Personal information
- Full name: Graham Charles Hunnibell
- Born: 2 January 1955 (age 70)
- Original team: North Launceston
- Height: 193 cm (6 ft 4 in)
- Weight: 96 kg (212 lb)
- Position: Ruckman

Playing career^{1}
- Years: Club / Games (Goals)
- 1978–1980: Melbourne / 12 (2)
- ^{1} Playing statistics correct to the end of 1980.

= Graham Hunnibell =

Australian rules footballer and coach (born 1955)

Graham Charles 'Moose' Hunnibell (born 2 January 1955) is a former Australian rules footballer who played for Melbourne in the Victorian Football League (VFL). He also had a noted career in Tasmania, where he played at North Launceston, New Norfolk and Clarence.

Hunnibell, who was a ruckman, first appeared with Melbourne in the 1978 VFL season. He had been a NTFA representative back in Tasmania and kicked one of his two career goals on debut, in a win over Geelong at Waverley Park, where Neville Bruns was also debuting. After two further seasons at Melbourne, spent mostly in the reserves, Hunnibell returned to Tasmania.

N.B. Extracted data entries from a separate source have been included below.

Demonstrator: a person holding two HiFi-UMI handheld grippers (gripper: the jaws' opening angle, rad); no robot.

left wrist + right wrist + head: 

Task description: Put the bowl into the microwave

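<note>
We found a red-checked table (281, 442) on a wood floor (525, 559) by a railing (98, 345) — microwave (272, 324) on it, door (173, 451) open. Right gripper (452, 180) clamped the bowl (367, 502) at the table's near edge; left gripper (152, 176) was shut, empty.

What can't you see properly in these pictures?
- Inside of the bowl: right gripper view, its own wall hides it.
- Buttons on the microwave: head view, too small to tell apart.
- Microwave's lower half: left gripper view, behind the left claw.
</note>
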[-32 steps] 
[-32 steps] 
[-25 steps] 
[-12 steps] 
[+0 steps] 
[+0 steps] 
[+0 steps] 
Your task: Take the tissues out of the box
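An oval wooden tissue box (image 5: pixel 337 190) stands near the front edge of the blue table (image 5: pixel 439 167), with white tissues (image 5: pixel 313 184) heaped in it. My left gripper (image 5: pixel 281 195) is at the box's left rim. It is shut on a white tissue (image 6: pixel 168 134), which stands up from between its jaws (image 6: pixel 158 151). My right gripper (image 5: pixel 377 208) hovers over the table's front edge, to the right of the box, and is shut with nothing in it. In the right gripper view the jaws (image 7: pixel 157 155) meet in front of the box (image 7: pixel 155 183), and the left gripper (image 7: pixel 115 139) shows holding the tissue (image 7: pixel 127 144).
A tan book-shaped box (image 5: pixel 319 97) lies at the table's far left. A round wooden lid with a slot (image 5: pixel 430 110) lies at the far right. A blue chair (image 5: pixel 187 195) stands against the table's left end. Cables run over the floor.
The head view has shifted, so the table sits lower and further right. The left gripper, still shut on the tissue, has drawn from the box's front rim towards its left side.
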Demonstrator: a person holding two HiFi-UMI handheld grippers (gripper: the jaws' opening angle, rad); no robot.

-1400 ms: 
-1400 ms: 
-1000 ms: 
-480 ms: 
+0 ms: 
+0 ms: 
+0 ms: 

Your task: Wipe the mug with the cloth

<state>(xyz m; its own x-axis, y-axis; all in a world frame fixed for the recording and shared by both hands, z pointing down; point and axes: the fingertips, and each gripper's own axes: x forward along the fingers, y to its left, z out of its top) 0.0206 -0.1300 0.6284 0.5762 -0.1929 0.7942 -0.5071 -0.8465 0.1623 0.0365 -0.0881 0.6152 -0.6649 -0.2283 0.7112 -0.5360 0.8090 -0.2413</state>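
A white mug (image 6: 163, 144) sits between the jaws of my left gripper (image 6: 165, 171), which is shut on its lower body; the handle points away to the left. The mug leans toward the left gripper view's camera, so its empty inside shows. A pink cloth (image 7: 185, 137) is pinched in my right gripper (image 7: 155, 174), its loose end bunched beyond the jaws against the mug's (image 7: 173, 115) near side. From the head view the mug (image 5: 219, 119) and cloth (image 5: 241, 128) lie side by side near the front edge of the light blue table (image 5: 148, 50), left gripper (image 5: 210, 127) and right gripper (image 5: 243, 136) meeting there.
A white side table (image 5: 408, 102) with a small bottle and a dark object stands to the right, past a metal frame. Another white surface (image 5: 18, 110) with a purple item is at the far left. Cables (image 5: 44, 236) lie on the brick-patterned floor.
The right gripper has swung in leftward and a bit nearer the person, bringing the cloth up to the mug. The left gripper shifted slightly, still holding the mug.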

Back at his original club, North Launceston, in 1981, Hunnibell won his second club 'Best and Fairest' award that year as well as appearing their premiership team, as he had in 1975. The following season he crossed to New Norfolk and played in another premiership side and he also won the first of three 'Best and Fairest' awards, with the others coming as captain-coach in 1984 and 1985. He had his best season in 1985 when he won the William Leitch Medal, to go with the Lefroy Medal which he won three years earlier. The ruckman finished his career at Clarence and took home their 'Best and Fairest' award in 1989, meaning that he had been a club champion at three separate clubs.

A 17 time Tasmanian interstate representative, Hunnibell was inducted into the Tasmanian Football Hall of Fame in 2006.